Both these factors make small businesses more vulnerable to attacks, especially with increasing digitalization. "Ten years ago it was a manual process, so the bad actors wouldn't necessarily spend the time on a small business," Fanelli says. Now that everything is automated, "it doesn't matter anymore … Whether I get 100 million customer records in a huge data breach, or 100 over here and 200 over there, I can sell each one of those records for 10 to 50 bucks apiece."

Phone phishing also remains a danger, with two Maine hospitals, MaineGeneral Medical Center in Augusta and Redington Fairview General Hospital in Skowhegan, both recent victims of scams. Although statewide statistics are hard to come by, Sgt. Kyle Willette of the Maine State Police Computer Crimes Unit said that credit card fraud and card 'skimming' scams are frequent. "We're not a primary investigative agency," he says, "but a lot of times businesses will call us."

Defense strategies

Some companies have responded to growing online threats by writing paper checks. That includes Patco Construction Co. Inc., a small property development and contractor business in Sanford, in the wake of a high-profile case of a few years ago. The dispute centered on $588, 851.26 in fraudulent withdrawals from Patco's bank account after the perpetrators supplied Patco's customized answers to security questions.

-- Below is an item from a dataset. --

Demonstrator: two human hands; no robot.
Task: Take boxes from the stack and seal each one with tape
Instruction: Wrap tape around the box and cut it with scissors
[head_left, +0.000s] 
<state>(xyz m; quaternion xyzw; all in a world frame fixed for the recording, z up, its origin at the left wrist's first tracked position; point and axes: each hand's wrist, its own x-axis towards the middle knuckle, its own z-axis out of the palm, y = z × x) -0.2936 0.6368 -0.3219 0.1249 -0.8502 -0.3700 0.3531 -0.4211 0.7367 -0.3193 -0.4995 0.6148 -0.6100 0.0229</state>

Although the bank's security system flagged each transaction as unusually "high-risk," it did not notify the customer about the activity and allowed the payments to go through. The bank was able to block or recover $243,406.83, leaving Patco with a $345,444.43 residual loss. The U.S. District Court in Maine ruled in favor of the bank, only to be reversed by the U.S. Court of Appeals for the First Circuit in Boston. Judges left open the question of what, if any, obligations or responsibilities the Uniform Commercial Code imposed on Patco.

Today, Patco writes only paper checks, said Bernstein Shur's Mitchell, who represented the company. "In some ways they certainly give up something by doing that," he says, "but they felt it was a more secure solution."

Companies that prefer checks should either buy secure checks or opt for a fraud-detection service known as 'positive pay," suggests Frank W. Abagnale Jr., a former con artist now working for the FBI and as a cybercrime consultant. He was recently in Portland to raise awareness about scams and fraud as part of his ongoing work with the AARP Fraud Watch Network. He also recommends using a micro-cut shredder to turn paper into confetti the size of a rice grain.

"When you use a straight ribbon shredder, at the FBI we put those back in less than 30 minutes," he recently told Mainebiz. "If we can do it, so can a criminal."

Fanelli has two further tips: Never re-use passwords, and train employees on how to recognize phishing emails. "It's a no-brainer in security circles. You will get a tremendous benefit for a relatively small expense."